I am doing my best to get to London on the grounds of it being therapy for my soul. Heaven knows out family are expert on Reckless Holidays. We have form.

cremolafoam · 08/10/2014 14:57

BTN for me, but I think Luis or Richard might pip her to the post.
( covering all bases Grin)

motherinferior · 08/10/2014 15:01

BTM, I've known worse Wink. In my drunken and somewhat indiscriminate past.

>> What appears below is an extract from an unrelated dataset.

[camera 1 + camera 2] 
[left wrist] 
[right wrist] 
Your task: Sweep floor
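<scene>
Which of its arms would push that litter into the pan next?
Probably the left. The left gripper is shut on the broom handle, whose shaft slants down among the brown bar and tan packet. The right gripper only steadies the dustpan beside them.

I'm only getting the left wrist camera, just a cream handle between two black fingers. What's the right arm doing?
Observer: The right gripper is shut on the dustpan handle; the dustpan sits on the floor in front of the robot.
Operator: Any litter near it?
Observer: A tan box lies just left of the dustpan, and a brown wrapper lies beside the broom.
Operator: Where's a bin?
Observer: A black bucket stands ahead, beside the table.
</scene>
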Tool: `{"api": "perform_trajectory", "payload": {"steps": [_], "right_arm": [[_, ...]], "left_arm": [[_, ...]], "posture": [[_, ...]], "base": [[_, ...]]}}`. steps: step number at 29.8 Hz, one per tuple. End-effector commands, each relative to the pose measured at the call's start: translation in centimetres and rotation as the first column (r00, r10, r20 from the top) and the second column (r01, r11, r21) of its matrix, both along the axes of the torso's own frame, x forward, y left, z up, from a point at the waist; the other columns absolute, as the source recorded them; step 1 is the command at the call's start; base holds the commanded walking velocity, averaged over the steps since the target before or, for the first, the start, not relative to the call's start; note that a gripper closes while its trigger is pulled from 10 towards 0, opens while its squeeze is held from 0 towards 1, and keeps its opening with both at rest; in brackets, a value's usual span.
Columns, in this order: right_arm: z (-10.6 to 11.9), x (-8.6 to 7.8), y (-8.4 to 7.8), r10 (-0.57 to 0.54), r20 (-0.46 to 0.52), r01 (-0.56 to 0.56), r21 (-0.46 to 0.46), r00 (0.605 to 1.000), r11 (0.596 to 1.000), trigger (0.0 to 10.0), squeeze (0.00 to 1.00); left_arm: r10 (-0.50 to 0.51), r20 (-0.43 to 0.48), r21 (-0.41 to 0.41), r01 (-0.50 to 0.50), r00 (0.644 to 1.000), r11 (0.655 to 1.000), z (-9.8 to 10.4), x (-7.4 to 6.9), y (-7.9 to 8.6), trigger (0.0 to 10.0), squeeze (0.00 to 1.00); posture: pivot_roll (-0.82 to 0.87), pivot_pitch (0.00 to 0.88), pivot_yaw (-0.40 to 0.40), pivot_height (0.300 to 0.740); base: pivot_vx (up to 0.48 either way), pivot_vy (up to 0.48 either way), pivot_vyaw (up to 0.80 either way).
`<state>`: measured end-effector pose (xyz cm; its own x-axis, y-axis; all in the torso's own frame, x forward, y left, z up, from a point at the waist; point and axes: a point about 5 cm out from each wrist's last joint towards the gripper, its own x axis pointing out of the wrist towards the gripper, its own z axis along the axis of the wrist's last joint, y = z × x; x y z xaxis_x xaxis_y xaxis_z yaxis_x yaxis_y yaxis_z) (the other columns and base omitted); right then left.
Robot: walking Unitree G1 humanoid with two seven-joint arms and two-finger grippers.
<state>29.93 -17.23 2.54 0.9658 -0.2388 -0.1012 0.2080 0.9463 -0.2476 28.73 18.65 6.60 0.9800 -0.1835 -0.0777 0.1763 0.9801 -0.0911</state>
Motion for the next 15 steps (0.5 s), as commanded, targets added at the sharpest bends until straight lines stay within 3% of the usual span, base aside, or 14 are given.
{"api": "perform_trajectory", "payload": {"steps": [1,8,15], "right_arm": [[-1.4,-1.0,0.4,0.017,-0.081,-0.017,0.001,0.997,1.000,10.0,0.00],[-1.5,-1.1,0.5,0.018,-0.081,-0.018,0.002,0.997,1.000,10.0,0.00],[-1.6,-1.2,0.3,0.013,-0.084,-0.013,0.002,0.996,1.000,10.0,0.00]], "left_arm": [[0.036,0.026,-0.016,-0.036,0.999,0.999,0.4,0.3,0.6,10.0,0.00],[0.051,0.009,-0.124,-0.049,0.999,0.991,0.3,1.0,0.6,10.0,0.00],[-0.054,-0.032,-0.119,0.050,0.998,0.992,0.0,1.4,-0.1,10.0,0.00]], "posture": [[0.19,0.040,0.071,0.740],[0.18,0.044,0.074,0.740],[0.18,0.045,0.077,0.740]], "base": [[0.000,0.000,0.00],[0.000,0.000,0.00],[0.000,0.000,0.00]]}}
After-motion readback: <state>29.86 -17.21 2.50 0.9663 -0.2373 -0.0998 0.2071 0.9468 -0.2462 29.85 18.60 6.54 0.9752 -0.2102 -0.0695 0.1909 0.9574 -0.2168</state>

herbaceous · 08/10/2014 15:07

Oh me too, MI. I wouldn't mind Richard giving my baps an icing, etc.

bigTillyMint · 08/10/2014 15:15

Reckless Holidays are the way to go CremoWink

But he's so hale and clean-living lookingConfused

NUFC69 · 08/10/2014 15:17

Oh, Crem, I can so sympathise. My right knee, which I have known for the last three years wants replacing, has suddenly deteriorated with a vengeance. Walking is an exquisite pain since Friday. I am giving it 2 weeks to get better and then going to the Gp. I had sworn that I would never have the other knee replaced, so that says it all. Sad I hope you manage to get away at the weekend.

We have just been out for lunch in Newcastle city centre. Nice food and a Groupon offer, so a good deal.